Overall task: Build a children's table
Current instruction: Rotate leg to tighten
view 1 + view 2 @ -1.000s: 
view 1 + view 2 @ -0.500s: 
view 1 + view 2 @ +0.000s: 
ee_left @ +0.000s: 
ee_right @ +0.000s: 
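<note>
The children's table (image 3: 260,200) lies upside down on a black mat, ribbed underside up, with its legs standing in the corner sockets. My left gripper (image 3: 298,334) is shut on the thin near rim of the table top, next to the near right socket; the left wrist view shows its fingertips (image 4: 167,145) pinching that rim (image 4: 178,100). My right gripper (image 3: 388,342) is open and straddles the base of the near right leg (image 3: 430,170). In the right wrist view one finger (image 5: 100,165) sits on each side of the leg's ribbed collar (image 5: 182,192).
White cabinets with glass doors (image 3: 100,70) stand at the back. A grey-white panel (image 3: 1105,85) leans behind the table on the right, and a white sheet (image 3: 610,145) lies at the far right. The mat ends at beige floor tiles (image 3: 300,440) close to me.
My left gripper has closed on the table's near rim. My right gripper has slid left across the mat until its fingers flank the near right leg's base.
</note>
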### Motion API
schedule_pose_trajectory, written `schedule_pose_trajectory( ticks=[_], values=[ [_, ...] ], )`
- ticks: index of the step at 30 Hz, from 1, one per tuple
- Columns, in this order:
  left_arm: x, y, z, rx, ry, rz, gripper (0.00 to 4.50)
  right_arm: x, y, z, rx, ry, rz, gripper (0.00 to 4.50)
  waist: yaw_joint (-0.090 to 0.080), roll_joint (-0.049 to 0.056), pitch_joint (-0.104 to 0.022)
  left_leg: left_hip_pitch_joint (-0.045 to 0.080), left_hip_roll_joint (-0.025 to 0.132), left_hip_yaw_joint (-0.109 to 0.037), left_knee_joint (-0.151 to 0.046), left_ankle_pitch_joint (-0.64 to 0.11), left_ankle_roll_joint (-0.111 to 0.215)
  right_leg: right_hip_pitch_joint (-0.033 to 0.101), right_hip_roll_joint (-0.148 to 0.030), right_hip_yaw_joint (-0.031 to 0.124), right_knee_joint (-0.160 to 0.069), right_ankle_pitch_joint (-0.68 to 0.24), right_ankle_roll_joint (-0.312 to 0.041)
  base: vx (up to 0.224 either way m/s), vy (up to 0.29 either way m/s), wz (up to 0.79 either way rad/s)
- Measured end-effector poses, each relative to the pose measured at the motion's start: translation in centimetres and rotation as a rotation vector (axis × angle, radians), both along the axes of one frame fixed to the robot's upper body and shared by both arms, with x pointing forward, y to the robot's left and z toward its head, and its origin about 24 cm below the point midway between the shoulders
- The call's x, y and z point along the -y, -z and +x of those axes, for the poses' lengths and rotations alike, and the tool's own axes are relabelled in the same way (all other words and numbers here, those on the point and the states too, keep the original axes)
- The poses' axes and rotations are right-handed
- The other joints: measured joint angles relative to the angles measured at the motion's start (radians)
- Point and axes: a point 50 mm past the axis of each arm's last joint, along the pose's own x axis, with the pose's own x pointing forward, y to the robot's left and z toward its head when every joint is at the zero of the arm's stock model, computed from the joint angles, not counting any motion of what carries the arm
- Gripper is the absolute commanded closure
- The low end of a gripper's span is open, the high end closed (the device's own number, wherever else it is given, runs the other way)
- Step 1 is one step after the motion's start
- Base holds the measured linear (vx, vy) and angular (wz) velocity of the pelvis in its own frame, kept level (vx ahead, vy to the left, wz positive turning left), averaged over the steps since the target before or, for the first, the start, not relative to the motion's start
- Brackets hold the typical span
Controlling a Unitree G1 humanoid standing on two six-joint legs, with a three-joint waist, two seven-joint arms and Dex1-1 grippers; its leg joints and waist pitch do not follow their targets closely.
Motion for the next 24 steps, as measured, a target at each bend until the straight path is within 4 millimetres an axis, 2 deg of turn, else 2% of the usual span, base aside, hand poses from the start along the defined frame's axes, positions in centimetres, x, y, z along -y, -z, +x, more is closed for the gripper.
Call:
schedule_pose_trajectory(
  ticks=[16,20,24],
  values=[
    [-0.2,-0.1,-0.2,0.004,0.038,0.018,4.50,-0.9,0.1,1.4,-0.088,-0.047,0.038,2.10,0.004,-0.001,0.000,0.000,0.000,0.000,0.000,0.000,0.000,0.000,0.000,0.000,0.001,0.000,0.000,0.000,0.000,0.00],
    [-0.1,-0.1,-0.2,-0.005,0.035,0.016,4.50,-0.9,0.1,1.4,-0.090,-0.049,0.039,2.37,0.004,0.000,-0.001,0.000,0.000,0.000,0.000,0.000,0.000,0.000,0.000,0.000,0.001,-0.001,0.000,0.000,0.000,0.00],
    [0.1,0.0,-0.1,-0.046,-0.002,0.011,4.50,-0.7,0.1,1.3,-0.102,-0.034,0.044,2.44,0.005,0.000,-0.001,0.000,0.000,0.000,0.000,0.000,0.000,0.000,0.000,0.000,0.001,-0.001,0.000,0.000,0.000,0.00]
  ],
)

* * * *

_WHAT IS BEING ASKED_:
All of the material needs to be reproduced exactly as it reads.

_EXERCISE ANSWER_:
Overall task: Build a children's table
Current instruction: Rotate leg to tighten
view 1 + view 2 @ -1.000s: 
view 1 + view 2 @ -0.500s: 
view 1 + view 2 @ +0.000s: 
ee_left @ +0.000s: 
ee_right @ +0.000s: 
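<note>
The children's table (image 3: 260,200) lies upside down on a black mat, ribbed underside up, with its legs standing in the corner sockets. My left gripper (image 3: 298,334) is shut on the thin near rim of the table top, next to the near right socket; the left wrist view shows its fingertips (image 4: 167,145) pinching that rim (image 4: 178,100). My right gripper (image 3: 388,342) is open and straddles the base of the near right leg (image 3: 430,170). In the right wrist view one finger (image 5: 100,165) sits on each side of the leg's ribbed collar (image 5: 182,192).
White cabinets with glass doors (image 3: 100,70) stand at the back. A grey-white panel (image 3: 1105,85) leans behind the table on the right, and a white sheet (image 3: 610,145) lies at the far right. The mat ends at beige floor tiles (image 3: 300,440) close to me.
My left gripper has closed on the table's near rim. My right gripper has slid left across the mat until its fingers flank the near right leg's base.
</note>
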### Motion API
schedule_pose_trajectory, written `schedule_pose_trajectory( ticks=[_], values=[ [_, ...] ], )`
- ticks: index of the step at 30 Hz, from 1, one per tuple
- Columns, in this order:
  left_arm: x, y, z, rx, ry, rz, gripper (0.00 to 4.50)
  right_arm: x, y, z, rx, ry, rz, gripper (0.00 to 4.50)
  waist: yaw_joint (-0.090 to 0.080), roll_joint (-0.049 to 0.056), pitch_joint (-0.104 to 0.022)
  left_leg: left_hip_pitch_joint (-0.045 to 0.080), left_hip_roll_joint (-0.025 to 0.132), left_hip_yaw_joint (-0.109 to 0.037), left_knee_joint (-0.151 to 0.046), left_ankle_pitch_joint (-0.64 to 0.11), left_ankle_roll_joint (-0.111 to 0.215)
  right_leg: right_hip_pitch_joint (-0.033 to 0.101), right_hip_roll_joint (-0.148 to 0.030), right_hip_yaw_joint (-0.031 to 0.124), right_knee_joint (-0.160 to 0.069), right_ankle_pitch_joint (-0.68 to 0.24), right_ankle_roll_joint (-0.312 to 0.041)
  base: vx (up to 0.224 either way m/s), vy (up to 0.29 either way m/s), wz (up to 0.79 either way rad/s)
- Measured end-effector poses, each relative to the pose measured at the motion's start: translation in centimetres and rotation as a rotation vector (axis × angle, radians), both along the axes of one frame fixed to the robot's upper body and shared by both arms, with x pointing forward, y to the robot's left and z toward its head, and its origin about 24 cm below the point midway between the shoulders
- The call's x, y and z point along the -y, -z and +x of those axes, for the poses' lengths and rotations alike, and the tool's own axes are relabelled in the same way (all other words and numbers here, those on the point and the states too, keep the original axes)
- The poses' axes and rotations are right-handed
- The other joints: measured joint angles relative to the angles measured at the motion's start (radians)
- Point and axes: a point 50 mm past the axis of each arm's last joint, along the pose's own x axis, with the pose's own x pointing forward, y to the robot's left and z toward its head when every joint is at the zero of the arm's stock model, computed from the joint angles, not counting any motion of what carries the arm
- Gripper is the absolute commanded closure
- The low end of a gripper's span is open, the high end closed (the device's own number, wherever else it is given, runs the other way)
- Step 1 is one step after the motion's start
- Base holds the measured linear (vx, vy) and angular (wz) velocity of the pelvis in its own frame, kept level (vx ahead, vy to the left, wz positive turning left), averaged over the steps since the target before or, for the first, the start, not relative to the motion's start
- Brackets hold the typical span
Controlling a Unitree G1 humanoid standing on two six-joint legs, with a three-joint waist, two seven-joint arms and Dex1-1 grippers; its leg joints and waist pitch do not follow their targets closely.
Motion for the next 24 steps, as measured, a target at each bend until the straight path is within 4 millimetres an axis, 2 deg of turn, else 2% of the usual span, base aside, hand poses from the start along the defined frame's axes, positions in centimetres, x, y, z along -y, -z, +x, more is closed for the gripper.
Call:
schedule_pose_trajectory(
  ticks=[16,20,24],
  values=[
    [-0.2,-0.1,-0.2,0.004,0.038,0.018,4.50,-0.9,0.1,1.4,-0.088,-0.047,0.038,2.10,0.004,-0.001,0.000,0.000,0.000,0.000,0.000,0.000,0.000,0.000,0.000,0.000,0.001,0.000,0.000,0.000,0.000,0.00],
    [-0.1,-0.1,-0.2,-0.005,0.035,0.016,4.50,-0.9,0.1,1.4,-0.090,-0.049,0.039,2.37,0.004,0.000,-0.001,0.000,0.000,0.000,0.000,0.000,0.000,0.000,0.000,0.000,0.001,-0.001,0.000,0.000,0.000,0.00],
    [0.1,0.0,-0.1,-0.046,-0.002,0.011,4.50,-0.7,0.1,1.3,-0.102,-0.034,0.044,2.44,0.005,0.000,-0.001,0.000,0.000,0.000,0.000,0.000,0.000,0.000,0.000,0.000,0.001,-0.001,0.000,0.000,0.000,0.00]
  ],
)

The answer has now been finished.